◆ Exercise ◆
Repeat the first line of the listing and each line after it, exactly, through the line containing "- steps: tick".

◆ Collected material ◆

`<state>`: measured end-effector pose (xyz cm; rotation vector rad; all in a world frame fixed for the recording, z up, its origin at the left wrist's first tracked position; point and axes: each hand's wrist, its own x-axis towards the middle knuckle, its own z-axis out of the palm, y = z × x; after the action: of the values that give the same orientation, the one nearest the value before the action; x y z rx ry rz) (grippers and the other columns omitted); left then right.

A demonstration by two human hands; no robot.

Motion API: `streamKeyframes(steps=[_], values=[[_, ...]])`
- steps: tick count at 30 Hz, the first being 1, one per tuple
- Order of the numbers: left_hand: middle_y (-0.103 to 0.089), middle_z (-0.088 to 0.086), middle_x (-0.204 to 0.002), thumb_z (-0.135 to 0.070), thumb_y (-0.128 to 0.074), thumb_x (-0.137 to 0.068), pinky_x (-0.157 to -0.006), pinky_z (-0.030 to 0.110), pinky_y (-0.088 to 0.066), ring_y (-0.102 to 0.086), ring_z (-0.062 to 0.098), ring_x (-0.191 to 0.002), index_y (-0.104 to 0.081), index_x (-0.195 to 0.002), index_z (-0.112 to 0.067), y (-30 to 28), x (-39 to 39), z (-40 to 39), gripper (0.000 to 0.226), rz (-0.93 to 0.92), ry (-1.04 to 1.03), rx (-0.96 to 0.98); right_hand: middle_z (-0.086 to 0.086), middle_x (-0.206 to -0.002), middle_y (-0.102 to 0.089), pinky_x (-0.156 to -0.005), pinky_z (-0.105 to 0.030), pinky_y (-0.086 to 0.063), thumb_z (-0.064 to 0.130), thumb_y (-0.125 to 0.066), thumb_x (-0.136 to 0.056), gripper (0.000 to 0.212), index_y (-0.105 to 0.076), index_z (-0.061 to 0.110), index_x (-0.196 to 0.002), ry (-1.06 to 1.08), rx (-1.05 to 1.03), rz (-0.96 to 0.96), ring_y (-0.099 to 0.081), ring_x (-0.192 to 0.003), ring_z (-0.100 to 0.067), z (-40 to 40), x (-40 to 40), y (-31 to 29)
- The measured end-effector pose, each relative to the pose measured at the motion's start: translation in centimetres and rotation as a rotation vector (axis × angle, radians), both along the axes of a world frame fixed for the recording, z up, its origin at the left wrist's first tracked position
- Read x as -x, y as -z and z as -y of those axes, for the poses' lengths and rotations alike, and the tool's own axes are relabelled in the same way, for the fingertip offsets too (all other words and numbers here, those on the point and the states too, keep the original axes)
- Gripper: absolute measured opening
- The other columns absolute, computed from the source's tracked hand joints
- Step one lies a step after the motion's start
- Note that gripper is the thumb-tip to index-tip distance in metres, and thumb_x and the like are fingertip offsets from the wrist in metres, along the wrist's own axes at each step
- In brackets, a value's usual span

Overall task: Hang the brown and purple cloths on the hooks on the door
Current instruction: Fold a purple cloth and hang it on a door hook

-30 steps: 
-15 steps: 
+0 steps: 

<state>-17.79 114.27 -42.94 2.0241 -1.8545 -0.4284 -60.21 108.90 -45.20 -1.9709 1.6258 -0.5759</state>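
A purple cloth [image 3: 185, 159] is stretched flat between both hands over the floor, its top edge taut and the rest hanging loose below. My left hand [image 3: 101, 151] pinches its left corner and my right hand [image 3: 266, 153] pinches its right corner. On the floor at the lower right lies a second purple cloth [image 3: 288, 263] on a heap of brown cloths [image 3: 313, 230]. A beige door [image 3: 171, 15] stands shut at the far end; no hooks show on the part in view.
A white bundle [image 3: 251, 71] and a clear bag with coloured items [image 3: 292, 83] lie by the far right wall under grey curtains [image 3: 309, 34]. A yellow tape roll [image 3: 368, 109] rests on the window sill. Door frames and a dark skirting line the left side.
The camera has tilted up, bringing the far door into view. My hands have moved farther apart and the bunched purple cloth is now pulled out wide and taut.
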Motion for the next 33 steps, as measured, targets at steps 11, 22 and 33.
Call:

◆ Problem solution ◆
`<state>`: measured end-effector pose (xyz cm; rotation vector rad; all in a world frame fixed for the recording, z up, its origin at the left wrist's first tracked position; point and axes: each hand's wrist, its own x-axis towards the middle knuckle, its own z-axis out of the palm, y = z × x; after the action: of the values that give the same orientation, the one nearest the value before the action; x y z rx ry rz) (grippers and the other columns omitted); left then right.

A demonstration by two human hands; no robot.

Motion API: `streamKeyframes(steps=[_], values=[[_, ...]])`
- steps: tick count at 30 Hz, the first being 1, one per tuple

There is nothing more to this answer.